WHAT IS EXPECTED: Your task is to repeat all of the data exactly while excluding the pictures.

DATA SECTION:
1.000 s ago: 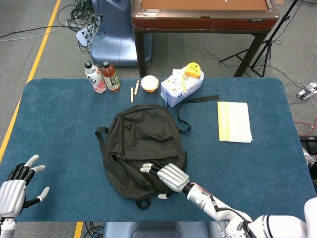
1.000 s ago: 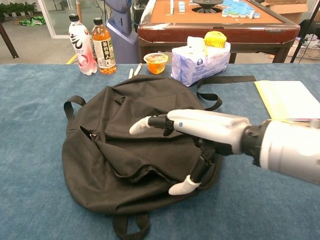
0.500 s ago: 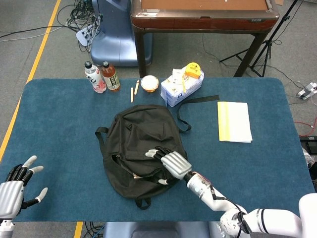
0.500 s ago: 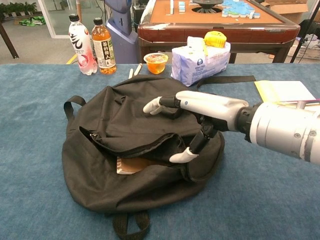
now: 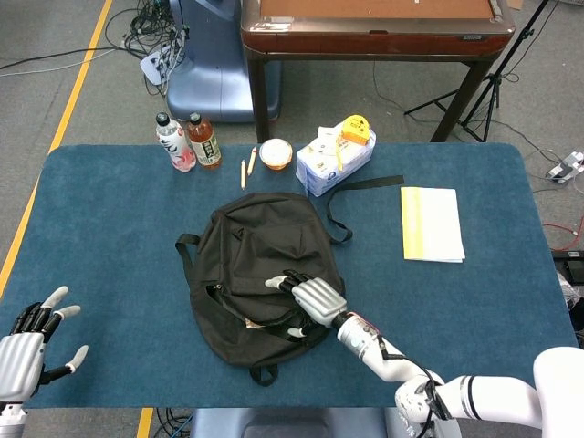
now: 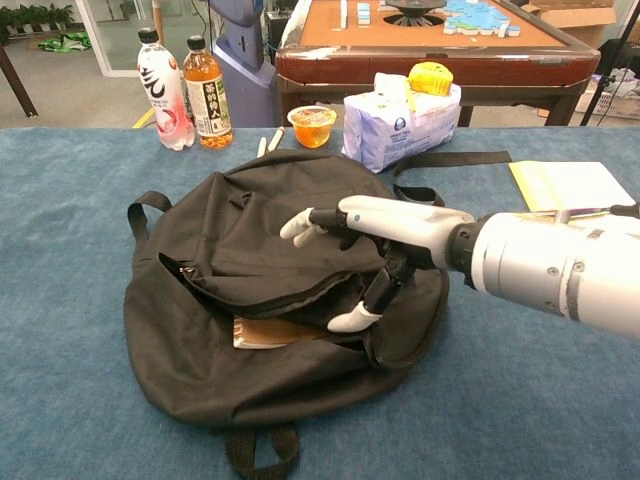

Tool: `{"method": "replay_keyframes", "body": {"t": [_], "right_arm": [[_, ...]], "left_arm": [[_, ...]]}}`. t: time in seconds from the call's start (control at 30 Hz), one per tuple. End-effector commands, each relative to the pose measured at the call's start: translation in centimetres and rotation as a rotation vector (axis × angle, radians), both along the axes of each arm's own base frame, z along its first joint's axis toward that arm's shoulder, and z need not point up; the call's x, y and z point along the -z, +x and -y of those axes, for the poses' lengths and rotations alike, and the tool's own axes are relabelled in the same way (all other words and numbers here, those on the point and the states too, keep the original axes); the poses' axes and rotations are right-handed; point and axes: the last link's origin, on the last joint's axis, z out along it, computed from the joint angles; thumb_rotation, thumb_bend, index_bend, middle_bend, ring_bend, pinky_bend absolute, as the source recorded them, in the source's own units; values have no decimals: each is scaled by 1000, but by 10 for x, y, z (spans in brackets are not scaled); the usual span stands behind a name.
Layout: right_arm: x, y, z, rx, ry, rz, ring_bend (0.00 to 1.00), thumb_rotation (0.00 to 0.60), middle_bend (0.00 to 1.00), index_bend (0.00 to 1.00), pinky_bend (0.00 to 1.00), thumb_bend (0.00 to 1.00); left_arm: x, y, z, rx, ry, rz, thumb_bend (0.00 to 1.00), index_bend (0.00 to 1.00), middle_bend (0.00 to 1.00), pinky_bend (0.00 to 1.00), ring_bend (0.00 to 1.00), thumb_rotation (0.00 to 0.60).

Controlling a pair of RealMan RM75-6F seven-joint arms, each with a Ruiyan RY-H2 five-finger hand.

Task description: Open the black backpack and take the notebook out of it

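The black backpack [image 5: 251, 260] [image 6: 240, 225] lies flat in the middle of the blue table. Its main compartment gapes open along the near side. My right hand [image 5: 310, 299] [image 6: 372, 235] holds the upper flap, fingers spread on top and thumb [image 6: 350, 318] tucked under the flap's edge, keeping it raised. Inside the opening the brown edge of the notebook [image 6: 268, 333] [image 5: 260, 321] shows, lying flat. My left hand [image 5: 27, 351] hovers open over the near left corner of the table, far from the bag, and is seen only in the head view.
A yellow-and-white pad [image 5: 431, 223] [image 6: 570, 183] lies to the right. Behind the bag stand two bottles [image 5: 173, 143] [image 5: 204, 140], a jelly cup [image 5: 276, 153], two pencils [image 5: 246, 167] and a tissue pack [image 5: 334, 161] with a yellow tape measure [image 5: 356, 130] on it. A loose strap [image 5: 365, 183] trails right.
My right hand has pulled the flap up and away from me, opening the bag's mouth. The notebook has come into view inside. The left hand has barely moved.
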Motion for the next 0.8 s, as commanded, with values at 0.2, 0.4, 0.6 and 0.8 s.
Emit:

EXPECTED ANSWER:
1.000 s ago: 
1.000 s ago: 
0.500 s ago: 
0.500 s ago: 
now: 
now: 

Tool: `{"method": "replay_keyframes", "body": {"t": [_], "right_arm": [[_, ...]], "left_arm": [[_, ...]]}}`. t: time in seconds from the call's start (control at 30 Hz), one per tuple. End-effector commands, each relative to the pose measured at the call's start: translation in centimetres and rotation as a rotation vector (axis × angle, radians), both along the axes of each arm's own base frame, z along its first joint's axis toward that arm's shoulder, and z need not point up; the call's x, y and z point along the -z, +x and -y of those axes, for the poses' lengths and rotations alike, and the tool's own axes are relabelled in the same way (all other words and numbers here, those on the point and the states too, keep the original axes); the poses' axes and rotations are right-handed; point and axes: the last link's origin, on the last joint's axis, z out along it, computed from the joint angles; thumb_rotation, thumb_bend, index_bend, middle_bend, ring_bend, pinky_bend absolute, as the source recorded them, in the source's own units; values have no decimals: each is scaled by 1000, but by 10 for x, y, z (spans in brackets are not scaled); the usual span stands behind a name.
Layout: right_arm: x, y, z, rx, ry, rz, ring_bend (0.00 to 1.00), thumb_rotation (0.00 to 0.60), middle_bend (0.00 to 1.00), index_bend (0.00 to 1.00), pinky_bend (0.00 to 1.00), thumb_bend (0.00 to 1.00); left_arm: x, y, z, rx, ry, rz, thumb_bend (0.00 to 1.00), index_bend (0.00 to 1.00), middle_bend (0.00 to 1.00), pinky_bend (0.00 to 1.00), ring_bend (0.00 to 1.00), thumb_rotation (0.00 to 0.60).

Controlling a pair of RealMan RM75-6F seven-joint arms, each with a Ruiyan RY-H2 five-finger hand.

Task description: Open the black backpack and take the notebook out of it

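The black backpack [image 5: 251, 260] [image 6: 240, 225] lies flat in the middle of the blue table. Its main compartment gapes open along the near side. My right hand [image 5: 310, 299] [image 6: 372, 235] holds the upper flap, fingers spread on top and thumb [image 6: 350, 318] tucked under the flap's edge, keeping it raised. Inside the opening the brown edge of the notebook [image 6: 268, 333] [image 5: 260, 321] shows, lying flat. My left hand [image 5: 27, 351] hovers open over the near left corner of the table, far from the bag, and is seen only in the head view.
A yellow-and-white pad [image 5: 431, 223] [image 6: 570, 183] lies to the right. Behind the bag stand two bottles [image 5: 173, 143] [image 5: 204, 140], a jelly cup [image 5: 276, 153], two pencils [image 5: 246, 167] and a tissue pack [image 5: 334, 161] with a yellow tape measure [image 5: 356, 130] on it. A loose strap [image 5: 365, 183] trails right.
My right hand has pulled the flap up and away from me, opening the bag's mouth. The notebook has come into view inside. The left hand has barely moved.
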Motion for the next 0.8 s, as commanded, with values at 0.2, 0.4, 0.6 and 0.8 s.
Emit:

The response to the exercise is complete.